Nome is near the Arctic Circle and we had more than 20
hours of sunlight each day with the sun setting, briefly, around
12:30am. The birding there was some of the best that we experienced on
the trip. This time, we were more comfortable in three 15 passenger
vans for the twenty of us and our gear. There are three dirt roads
that lead out of town and each ends seventy or more miles later at a
smaller town.
The road to Council, which headed east along the coast,
is the first one that we traveled. Mew gulls were the common gull
there, and arctic terns perched on telephone wires!

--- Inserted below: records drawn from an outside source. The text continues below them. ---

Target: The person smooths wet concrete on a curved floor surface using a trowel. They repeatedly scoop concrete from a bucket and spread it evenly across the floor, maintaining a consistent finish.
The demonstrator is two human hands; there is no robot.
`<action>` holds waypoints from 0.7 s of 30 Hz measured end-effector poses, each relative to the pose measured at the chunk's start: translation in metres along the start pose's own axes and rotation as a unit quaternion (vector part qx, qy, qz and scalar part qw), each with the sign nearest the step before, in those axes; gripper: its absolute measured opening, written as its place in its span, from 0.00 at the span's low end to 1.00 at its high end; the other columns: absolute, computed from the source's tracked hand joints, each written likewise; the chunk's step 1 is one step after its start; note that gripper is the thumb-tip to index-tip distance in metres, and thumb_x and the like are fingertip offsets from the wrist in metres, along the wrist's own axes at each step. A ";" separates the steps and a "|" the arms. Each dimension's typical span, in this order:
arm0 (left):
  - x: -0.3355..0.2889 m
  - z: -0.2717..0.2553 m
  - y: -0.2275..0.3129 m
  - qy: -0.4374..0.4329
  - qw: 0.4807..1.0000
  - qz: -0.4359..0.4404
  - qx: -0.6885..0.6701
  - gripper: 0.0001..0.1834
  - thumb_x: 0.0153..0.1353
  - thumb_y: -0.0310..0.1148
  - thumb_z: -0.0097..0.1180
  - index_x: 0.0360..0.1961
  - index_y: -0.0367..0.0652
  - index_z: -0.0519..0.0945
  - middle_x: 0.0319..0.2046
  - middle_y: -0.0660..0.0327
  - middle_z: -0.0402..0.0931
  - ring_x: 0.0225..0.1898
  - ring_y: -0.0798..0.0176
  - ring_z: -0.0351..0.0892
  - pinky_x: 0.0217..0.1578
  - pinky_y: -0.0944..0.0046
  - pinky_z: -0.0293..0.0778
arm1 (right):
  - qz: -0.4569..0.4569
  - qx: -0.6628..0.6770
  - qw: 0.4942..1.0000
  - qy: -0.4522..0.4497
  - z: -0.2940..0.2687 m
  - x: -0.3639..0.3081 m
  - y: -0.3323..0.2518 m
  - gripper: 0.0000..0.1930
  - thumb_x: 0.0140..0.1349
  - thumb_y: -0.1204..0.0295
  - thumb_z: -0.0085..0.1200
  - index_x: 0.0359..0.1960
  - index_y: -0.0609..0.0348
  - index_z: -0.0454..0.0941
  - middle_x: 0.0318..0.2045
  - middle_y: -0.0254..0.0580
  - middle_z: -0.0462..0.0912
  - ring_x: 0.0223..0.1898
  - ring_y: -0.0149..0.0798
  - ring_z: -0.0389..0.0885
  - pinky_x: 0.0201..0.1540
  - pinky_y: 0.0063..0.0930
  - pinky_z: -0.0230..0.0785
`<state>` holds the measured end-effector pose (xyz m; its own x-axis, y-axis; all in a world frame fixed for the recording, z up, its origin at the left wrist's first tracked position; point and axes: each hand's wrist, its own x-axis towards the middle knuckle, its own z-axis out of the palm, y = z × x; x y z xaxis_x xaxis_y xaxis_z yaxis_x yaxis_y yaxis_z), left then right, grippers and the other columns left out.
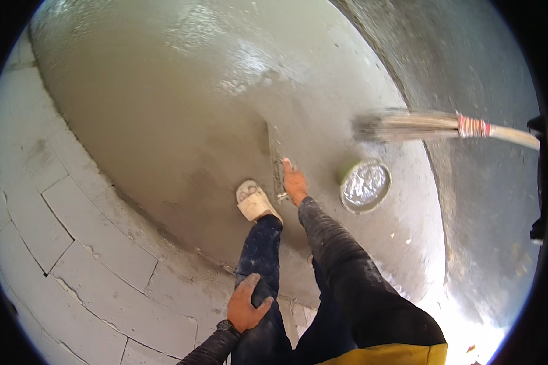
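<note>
We seem to be smoothing wet cement (164,115), right hand (295,185) fingers clamped on the trowel (275,149), left hand (246,307) fingers loose over our knee (271,282); the next stroke likely needs levelness.

two grips here, the left grip (248,304) and the right grip (295,184), both bare. tools come to two: one trowel (273,146) and one broom (417,126). just one bucket (347,167) too. clothing-wise i get two dark sleeves (347,261), two trouser legs (260,252), one wristwatch (228,328), and one slipper (256,205) that shows clearly. pale blocks (100,267)? several, can't give an exact number, they run off the rim.
</note>
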<state>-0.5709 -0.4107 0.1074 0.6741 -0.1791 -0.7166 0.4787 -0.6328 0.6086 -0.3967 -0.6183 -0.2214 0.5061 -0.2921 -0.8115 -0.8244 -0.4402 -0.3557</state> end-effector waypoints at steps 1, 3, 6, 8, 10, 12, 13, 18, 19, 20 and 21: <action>-0.001 0.005 0.000 0.000 1.000 0.006 0.007 0.38 0.59 0.44 0.69 0.66 0.35 0.73 0.64 0.42 0.73 0.65 0.40 0.73 0.67 0.51 0.68 | -0.016 -0.028 0.999 0.000 -0.004 -0.010 0.005 0.43 0.71 0.33 0.40 0.61 0.67 0.74 0.56 0.74 0.77 0.60 0.67 0.76 0.62 0.49 0.68; -0.003 0.013 0.004 -0.025 0.999 0.005 0.041 0.38 0.59 0.44 0.68 0.66 0.34 0.73 0.65 0.42 0.72 0.66 0.40 0.71 0.67 0.50 0.67 | -0.041 -0.073 0.996 0.012 -0.024 -0.036 0.007 0.43 0.70 0.34 0.42 0.62 0.68 0.73 0.55 0.74 0.78 0.59 0.68 0.76 0.62 0.49 0.68; -0.002 0.024 0.024 -0.018 0.995 0.029 0.098 0.39 0.61 0.45 0.67 0.67 0.32 0.71 0.66 0.38 0.70 0.68 0.37 0.68 0.69 0.47 0.64 | 0.020 0.070 0.995 0.070 -0.081 -0.107 0.007 0.39 0.69 0.37 0.48 0.58 0.68 0.77 0.54 0.70 0.80 0.58 0.65 0.77 0.61 0.47 0.68; 0.013 0.031 0.052 0.020 0.984 0.092 0.154 0.39 0.61 0.46 0.67 0.67 0.33 0.71 0.66 0.39 0.69 0.67 0.37 0.69 0.67 0.47 0.65 | -0.025 0.199 0.977 0.066 -0.140 -0.153 0.017 0.36 0.68 0.40 0.54 0.54 0.67 0.79 0.50 0.64 0.82 0.53 0.60 0.80 0.59 0.44 0.70; 0.042 0.040 0.100 0.092 0.960 0.211 0.158 0.39 0.61 0.46 0.67 0.67 0.33 0.70 0.67 0.38 0.68 0.66 0.35 0.68 0.66 0.45 0.65 | -0.052 0.323 0.942 0.078 -0.208 -0.186 0.038 0.30 0.67 0.46 0.60 0.49 0.66 0.82 0.45 0.53 0.85 0.46 0.49 0.82 0.54 0.39 0.72; 0.083 0.050 0.172 0.133 0.951 0.244 0.138 0.37 0.61 0.40 0.68 0.67 0.33 0.70 0.66 0.38 0.69 0.66 0.36 0.69 0.66 0.45 0.65 | -0.056 0.413 0.905 0.091 -0.279 -0.211 0.067 0.23 0.65 0.53 0.65 0.47 0.63 0.84 0.39 0.41 0.85 0.40 0.37 0.82 0.48 0.34 0.74; 0.110 0.056 0.218 0.168 0.931 0.297 0.129 0.37 0.60 0.37 0.69 0.68 0.34 0.70 0.67 0.40 0.69 0.67 0.38 0.69 0.67 0.47 0.65 | -0.021 0.432 0.898 0.086 -0.318 -0.218 0.085 0.21 0.64 0.56 0.67 0.47 0.62 0.84 0.37 0.35 0.85 0.37 0.32 0.81 0.45 0.31 0.75; 0.193 0.099 0.488 0.256 0.844 0.462 0.099 0.43 0.58 0.37 0.70 0.72 0.35 0.65 0.72 0.43 0.63 0.73 0.43 0.62 0.72 0.50 0.58 | -0.015 0.264 0.943 0.202 -0.514 -0.257 0.215 0.20 0.60 0.60 0.67 0.47 0.60 0.85 0.40 0.42 0.86 0.40 0.37 0.84 0.44 0.34 0.76; 0.202 0.111 0.538 0.256 0.827 0.493 0.088 0.48 0.56 0.41 0.71 0.73 0.31 0.61 0.73 0.39 0.59 0.74 0.40 0.58 0.74 0.48 0.55 | -0.011 0.205 0.956 0.210 -0.550 -0.260 0.250 0.21 0.59 0.57 0.65 0.46 0.64 0.85 0.43 0.46 0.87 0.40 0.40 0.84 0.46 0.36 0.76; 0.210 0.123 0.581 0.256 0.827 0.496 0.075 0.52 0.54 0.42 0.72 0.73 0.30 0.59 0.73 0.37 0.57 0.75 0.39 0.56 0.74 0.47 0.54 | -0.022 0.147 0.960 0.236 -0.574 -0.274 0.289 0.20 0.60 0.58 0.63 0.43 0.65 0.86 0.38 0.46 0.87 0.37 0.42 0.84 0.43 0.38 0.75; 0.216 0.133 0.616 0.260 0.825 0.499 0.053 0.55 0.53 0.44 0.73 0.74 0.29 0.57 0.73 0.35 0.56 0.75 0.38 0.54 0.75 0.46 0.53 | -0.008 0.164 0.956 0.245 -0.600 -0.289 0.329 0.19 0.61 0.59 0.61 0.39 0.67 0.86 0.33 0.46 0.88 0.33 0.43 0.83 0.40 0.40 0.74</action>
<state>-0.2048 -0.9398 0.2819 0.8666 -0.3210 0.3822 -0.4932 -0.4335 0.7542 -0.6621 -1.1881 0.1743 0.5104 -0.6852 -0.5196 -0.8106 -0.1817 -0.5567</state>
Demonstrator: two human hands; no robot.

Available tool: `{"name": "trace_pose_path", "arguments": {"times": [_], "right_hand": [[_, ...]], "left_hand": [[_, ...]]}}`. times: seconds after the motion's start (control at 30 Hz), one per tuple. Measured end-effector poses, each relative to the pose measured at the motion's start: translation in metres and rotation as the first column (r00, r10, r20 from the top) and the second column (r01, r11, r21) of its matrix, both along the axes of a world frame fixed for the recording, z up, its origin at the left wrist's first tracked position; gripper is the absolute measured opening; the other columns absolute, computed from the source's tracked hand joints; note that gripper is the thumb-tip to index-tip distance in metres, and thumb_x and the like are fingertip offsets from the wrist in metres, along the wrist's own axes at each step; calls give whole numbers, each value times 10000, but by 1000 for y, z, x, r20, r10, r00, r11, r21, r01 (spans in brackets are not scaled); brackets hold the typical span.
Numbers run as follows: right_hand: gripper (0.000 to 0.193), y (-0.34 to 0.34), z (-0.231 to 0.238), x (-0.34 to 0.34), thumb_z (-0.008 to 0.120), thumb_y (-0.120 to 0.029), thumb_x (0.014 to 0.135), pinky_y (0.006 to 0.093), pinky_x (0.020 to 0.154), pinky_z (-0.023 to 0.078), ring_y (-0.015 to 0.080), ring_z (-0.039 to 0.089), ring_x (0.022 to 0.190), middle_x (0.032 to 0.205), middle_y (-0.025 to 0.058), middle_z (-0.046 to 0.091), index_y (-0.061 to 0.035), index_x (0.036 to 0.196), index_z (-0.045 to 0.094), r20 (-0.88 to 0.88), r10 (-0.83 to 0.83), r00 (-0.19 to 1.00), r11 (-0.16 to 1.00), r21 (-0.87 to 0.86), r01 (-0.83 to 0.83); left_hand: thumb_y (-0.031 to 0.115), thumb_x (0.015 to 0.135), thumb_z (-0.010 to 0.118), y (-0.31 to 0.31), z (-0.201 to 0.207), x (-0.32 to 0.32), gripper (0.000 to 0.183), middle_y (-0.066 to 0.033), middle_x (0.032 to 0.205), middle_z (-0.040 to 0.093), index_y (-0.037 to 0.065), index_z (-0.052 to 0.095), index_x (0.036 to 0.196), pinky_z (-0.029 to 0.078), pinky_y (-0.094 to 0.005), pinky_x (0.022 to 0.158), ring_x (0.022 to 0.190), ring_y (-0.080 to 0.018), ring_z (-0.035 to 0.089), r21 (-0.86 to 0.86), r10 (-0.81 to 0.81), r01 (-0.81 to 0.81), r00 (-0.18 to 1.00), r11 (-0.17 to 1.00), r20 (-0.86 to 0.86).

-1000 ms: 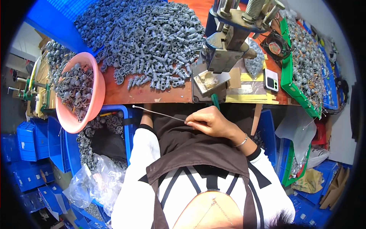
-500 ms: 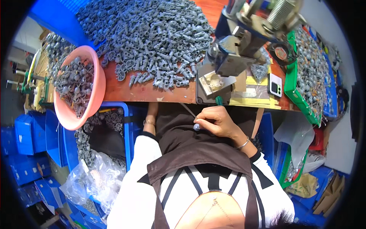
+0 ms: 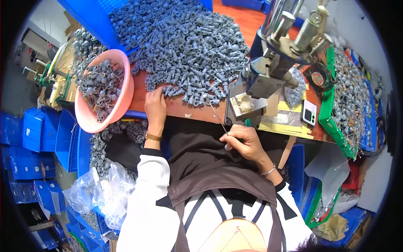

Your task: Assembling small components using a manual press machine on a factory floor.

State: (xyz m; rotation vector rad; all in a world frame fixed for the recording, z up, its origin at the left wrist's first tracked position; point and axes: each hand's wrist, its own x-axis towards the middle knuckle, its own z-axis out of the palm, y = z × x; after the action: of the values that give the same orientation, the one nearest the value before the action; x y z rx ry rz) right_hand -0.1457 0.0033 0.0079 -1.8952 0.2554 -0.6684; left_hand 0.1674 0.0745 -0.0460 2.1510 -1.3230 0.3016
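A thin metal rod [image 3: 218,114] slants up from my right hand [image 3: 243,141], whose fingers are closed round it over my lap. At its lower end a grey knob shows just under the fingers. The rod's upper end reaches over the table edge to the grey plastic parts. At the near left rim of the heap of grey parts [image 3: 184,54], my left hand [image 3: 155,108] lies with its fingers curled together. Its fingertips touch the parts there; what they grip, if anything, is hidden.
A pink basin [image 3: 128,90] of grey ball-ended parts stands left of my left hand. To the right are a metal press [image 3: 268,71], a white phone [image 3: 309,112] and a green tray [image 3: 331,126] of wired parts. A blue crate [image 3: 94,29] leans behind the heap.
My left hand has come up from below the table edge onto the front of the heap. My right hand still holds the rod, now farther right in the picture and pointing up more steeply.
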Motion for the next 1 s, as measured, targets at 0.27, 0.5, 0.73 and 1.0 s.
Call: {"name": "trace_pose_path", "arguments": {"times": [0.27, 0.5, 0.73, 1.0], "right_hand": [[189, 6, -6, -5, 515, -49, 920, 215, 629, 465, 76, 611, 709, 792, 47, 658, 18, 1041, 644, -36, -84, 996, 917, 389, 92], [178, 16, 3, -6, 526, -98, 934, 177, 568, 411, 35, 530, 639, 782, 17, 645, -9, 997, 667, -65, -26, 998, 814, 578, 59], [171, 26, 8, -14, 524, -50, 907, 173, 550, 410, 45, 546, 618, 728, 35, 642, 15, 956, 674, -17, -75, 997, 858, 509, 73], [155, 30, 7, -17, 545, -27, 896, 171, 540, 399, 45, 562, 628, 734, 29, 643, 4, 963, 681, 20, -52, 998, 866, 499, 35]], "left_hand": [[19, 883, 494, -2, -17, 25, 317, -106, 1048, 530, -15, 472, 1197, 511, -318, 720, 852, -185, 595, -525, -295, -337, 542, 781, -787], [269, 738, 761, -28, -21, 35, 419, -146, 906, 537, -31, 538, 926, 450, -398, 765, 812, -307, 557, -369, 246, -348, 923, 862, -296], [208, 823, 673, -17, -25, 41, 284, -184, 865, 565, -18, 580, 968, 449, -421, 742, 796, -356, 557, -203, 246, -250, 968, 947, -46], [141, 959, 484, 0, -7, 16, 226, -114, 1014, 629, 7, 544, 1130, 433, -259, 578, 799, -185, 607, -572, -621, -497, 81, 653, -779]]}}
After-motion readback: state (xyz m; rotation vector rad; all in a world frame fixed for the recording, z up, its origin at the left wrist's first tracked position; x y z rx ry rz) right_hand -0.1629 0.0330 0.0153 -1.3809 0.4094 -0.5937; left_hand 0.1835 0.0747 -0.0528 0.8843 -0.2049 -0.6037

A stop at the
mouth of the Nome River produced glaucous-winged and slaty-backed
gulls. Further along the road we found a colony of Aleutian terns,
another life bird for nearly everyone on the trip. We were searching
for Arctic loons, but we came up empty. We did find bar-tailed godwits
and several Pacific loons, including one with youngsters riding on its
back!
The next day we took the Kougarok Road which headed
north into the hills. (Of course, hills is a relative term here, as
many of these "hills" were equivalent to the "mountains" of the
Berkshires or White Mountains. But these hills were dwarfed by the
high mountain ranges that we encountered on much of our trip.) The
scenery was spectacular along this road, as was the wildlife. We saw
our first grizzly bear of the trip, a moose with calf, and a golden
eagle's nest with eaglets on the side of a cliff. On the down side, we
also saw a mew gull eating a young semipalmated plover.
We reached our destination some seventy miles along
this road, which was the nesting area for the rare bristle-thighed
curlew. It required that we hike up a hill of tundra to search for the
one or two pairs that might be nesting there. Now, walking on tundra
is not easy. It requires careful stepping around low growing
vegetation while trying to avoid the wet areas. We made our way up
hill slowly, but it was exhausting nevertheless.
We only saw whimbrels and golden plovers during our
first couple of hours. We then decided to split up and one of our
groups finally located a pair of curlews on a far ridge. We all made
the strenuous hike to that ridge to see the birds, and then had to
make the long trek back. We did encounter another pair of curlews on
the way down along with good looks at bar-tailed godwits. It was
arduous work, just to find our target bird, and a couple of our
participants got in trouble from exhaustion and dehydration. A
collective effort got everyone off the mountain safely, and with good
views of these rare curlews.
On our way back, we were further rewarded with
beautiful views of a pair of Bluethroats bringing food to a nest near
Salmon Lake. These beautiful birds have bright blue and red on the
neck and chest and was the favorite bird of most everyone. Some of us
also had life views of hoary redpolls, and a yellow wagtail, while a
wandering tattler, similar to our spotted sandpiper, walked the shore
of the lake. We also saw our first willow ptarmigans of the trip.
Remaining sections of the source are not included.